[Instructions for the task]:
Here are the records. Write out exactly the lines between the one holding "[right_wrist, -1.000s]" and the one holding "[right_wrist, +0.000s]", inclusive.

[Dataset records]
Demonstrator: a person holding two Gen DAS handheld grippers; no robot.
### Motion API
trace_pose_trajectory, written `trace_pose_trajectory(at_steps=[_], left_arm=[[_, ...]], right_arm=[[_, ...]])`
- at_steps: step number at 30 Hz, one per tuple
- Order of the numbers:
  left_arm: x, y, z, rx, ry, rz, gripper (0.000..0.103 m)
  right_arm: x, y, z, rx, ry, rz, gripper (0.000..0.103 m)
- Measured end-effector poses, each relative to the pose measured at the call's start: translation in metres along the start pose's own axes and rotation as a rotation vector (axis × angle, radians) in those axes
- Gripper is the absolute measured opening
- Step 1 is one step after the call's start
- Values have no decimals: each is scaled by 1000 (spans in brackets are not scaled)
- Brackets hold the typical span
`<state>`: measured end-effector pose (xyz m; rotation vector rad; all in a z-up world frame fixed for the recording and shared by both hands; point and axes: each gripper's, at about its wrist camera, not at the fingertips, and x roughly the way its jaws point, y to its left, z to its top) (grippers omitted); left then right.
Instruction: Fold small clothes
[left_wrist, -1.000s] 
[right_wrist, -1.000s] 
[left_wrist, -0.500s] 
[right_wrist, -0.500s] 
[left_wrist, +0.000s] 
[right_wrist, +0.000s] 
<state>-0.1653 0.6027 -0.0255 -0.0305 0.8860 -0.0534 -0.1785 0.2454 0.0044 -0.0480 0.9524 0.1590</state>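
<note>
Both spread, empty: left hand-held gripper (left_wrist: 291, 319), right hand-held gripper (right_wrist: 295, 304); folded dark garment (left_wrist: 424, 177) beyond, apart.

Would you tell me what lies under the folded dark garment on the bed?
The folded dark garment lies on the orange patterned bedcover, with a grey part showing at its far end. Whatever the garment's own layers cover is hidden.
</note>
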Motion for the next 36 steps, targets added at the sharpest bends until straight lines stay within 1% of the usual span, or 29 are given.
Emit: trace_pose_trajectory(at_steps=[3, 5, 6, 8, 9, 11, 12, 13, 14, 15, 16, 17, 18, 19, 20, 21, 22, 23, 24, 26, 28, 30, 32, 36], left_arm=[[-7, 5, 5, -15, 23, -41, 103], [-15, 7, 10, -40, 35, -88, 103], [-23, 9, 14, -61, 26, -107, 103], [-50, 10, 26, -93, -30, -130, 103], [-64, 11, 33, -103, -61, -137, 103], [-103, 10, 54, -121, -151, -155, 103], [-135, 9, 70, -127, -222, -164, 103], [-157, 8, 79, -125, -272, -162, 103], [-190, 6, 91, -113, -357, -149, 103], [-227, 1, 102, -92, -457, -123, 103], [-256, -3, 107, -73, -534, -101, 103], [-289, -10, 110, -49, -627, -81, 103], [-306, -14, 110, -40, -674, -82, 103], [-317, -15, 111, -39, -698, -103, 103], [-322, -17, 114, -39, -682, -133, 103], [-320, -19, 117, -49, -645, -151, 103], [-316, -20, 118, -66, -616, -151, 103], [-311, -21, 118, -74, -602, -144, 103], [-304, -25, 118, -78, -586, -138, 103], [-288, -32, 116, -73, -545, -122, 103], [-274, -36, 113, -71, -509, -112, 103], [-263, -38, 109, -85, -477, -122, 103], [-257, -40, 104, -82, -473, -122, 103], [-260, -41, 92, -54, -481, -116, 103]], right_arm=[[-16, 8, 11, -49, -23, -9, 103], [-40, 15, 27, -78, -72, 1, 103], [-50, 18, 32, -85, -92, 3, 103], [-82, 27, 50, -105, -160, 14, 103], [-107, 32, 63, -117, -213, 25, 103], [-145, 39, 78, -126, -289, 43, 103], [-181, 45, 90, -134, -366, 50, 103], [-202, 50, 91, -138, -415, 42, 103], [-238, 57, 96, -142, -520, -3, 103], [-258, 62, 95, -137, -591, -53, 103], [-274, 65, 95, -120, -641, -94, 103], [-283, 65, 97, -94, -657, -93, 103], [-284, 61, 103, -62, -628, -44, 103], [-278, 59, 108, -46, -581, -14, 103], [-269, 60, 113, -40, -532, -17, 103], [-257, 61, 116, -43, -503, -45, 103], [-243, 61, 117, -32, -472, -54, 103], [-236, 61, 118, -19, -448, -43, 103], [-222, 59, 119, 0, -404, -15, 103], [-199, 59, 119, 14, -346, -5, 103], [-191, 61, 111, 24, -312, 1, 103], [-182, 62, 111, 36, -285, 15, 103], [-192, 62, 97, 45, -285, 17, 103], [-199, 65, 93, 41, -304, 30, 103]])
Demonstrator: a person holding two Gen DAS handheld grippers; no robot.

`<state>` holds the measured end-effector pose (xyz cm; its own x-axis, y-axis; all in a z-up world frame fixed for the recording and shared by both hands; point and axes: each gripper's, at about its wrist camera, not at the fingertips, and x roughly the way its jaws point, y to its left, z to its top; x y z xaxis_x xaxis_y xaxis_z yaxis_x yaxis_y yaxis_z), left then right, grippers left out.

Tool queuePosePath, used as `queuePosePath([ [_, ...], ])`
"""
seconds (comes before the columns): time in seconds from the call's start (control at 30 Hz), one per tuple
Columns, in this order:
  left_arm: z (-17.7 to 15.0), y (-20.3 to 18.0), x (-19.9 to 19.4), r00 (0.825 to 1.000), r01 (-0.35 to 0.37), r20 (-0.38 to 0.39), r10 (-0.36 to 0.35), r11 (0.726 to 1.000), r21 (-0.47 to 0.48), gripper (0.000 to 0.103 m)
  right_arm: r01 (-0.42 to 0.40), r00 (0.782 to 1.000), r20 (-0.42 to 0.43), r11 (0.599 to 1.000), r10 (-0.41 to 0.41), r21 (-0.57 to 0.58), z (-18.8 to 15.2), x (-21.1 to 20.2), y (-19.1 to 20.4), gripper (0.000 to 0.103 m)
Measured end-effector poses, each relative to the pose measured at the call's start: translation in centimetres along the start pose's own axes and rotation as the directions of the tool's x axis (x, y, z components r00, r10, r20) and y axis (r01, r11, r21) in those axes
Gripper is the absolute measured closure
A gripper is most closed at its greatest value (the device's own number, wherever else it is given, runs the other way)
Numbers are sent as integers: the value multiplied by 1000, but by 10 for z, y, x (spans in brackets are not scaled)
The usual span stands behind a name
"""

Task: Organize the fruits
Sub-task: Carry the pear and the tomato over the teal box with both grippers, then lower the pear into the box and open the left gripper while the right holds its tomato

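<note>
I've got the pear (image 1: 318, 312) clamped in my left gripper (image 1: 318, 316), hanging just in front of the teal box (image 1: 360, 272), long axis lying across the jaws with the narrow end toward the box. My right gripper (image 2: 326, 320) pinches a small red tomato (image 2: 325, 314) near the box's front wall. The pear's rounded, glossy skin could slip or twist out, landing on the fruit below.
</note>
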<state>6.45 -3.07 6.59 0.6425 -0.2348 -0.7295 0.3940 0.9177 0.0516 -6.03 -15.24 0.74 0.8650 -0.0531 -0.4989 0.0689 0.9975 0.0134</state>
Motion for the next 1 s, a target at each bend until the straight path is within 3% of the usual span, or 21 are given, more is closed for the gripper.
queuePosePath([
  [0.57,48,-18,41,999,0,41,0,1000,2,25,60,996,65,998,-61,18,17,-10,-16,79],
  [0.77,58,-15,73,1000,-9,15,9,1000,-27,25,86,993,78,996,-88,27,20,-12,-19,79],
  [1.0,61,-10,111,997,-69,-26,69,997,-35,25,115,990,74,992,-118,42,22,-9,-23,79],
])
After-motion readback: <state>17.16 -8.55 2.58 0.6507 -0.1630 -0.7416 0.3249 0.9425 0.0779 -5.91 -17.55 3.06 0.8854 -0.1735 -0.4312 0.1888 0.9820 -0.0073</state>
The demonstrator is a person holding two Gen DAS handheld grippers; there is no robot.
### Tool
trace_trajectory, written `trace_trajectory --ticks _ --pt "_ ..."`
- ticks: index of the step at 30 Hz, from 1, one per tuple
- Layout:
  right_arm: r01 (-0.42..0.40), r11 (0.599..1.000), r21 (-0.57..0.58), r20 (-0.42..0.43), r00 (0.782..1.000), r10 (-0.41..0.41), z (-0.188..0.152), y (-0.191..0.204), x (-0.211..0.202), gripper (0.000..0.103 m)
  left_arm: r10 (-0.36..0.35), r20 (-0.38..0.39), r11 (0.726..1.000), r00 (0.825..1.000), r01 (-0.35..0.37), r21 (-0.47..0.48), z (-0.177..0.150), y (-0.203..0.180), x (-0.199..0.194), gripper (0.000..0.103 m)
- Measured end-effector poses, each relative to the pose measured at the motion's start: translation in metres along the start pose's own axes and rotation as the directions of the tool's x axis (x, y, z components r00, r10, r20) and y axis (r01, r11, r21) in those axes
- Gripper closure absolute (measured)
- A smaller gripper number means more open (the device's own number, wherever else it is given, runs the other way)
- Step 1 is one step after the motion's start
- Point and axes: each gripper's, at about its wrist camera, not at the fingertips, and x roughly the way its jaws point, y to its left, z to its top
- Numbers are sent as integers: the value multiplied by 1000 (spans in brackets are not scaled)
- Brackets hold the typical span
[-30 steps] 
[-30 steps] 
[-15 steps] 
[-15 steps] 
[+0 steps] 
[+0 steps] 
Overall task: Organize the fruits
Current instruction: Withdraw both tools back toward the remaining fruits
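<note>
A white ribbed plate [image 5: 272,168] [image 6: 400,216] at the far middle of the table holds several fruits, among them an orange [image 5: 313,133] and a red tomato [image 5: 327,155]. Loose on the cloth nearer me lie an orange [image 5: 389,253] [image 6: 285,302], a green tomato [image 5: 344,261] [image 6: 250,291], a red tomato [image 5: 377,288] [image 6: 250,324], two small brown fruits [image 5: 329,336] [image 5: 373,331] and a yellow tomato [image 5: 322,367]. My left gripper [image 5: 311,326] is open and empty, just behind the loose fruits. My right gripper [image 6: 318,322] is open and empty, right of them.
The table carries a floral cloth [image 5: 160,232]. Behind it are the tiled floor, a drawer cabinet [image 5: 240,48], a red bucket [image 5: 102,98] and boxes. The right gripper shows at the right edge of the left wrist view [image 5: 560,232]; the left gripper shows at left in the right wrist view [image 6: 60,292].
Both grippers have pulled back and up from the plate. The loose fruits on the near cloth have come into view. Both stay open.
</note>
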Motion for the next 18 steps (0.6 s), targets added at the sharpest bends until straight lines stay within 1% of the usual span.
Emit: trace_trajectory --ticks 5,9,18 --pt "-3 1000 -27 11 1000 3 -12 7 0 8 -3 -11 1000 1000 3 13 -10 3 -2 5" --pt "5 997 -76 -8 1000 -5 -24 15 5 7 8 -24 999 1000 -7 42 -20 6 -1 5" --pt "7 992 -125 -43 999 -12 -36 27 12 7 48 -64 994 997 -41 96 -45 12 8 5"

[Result of the task]:
[right_wrist, -1.000s] 
[left_wrist, -0.500s] 
[right_wrist, -0.500s] 
[left_wrist, +0.000s] 
[right_wrist, +0.000s] 

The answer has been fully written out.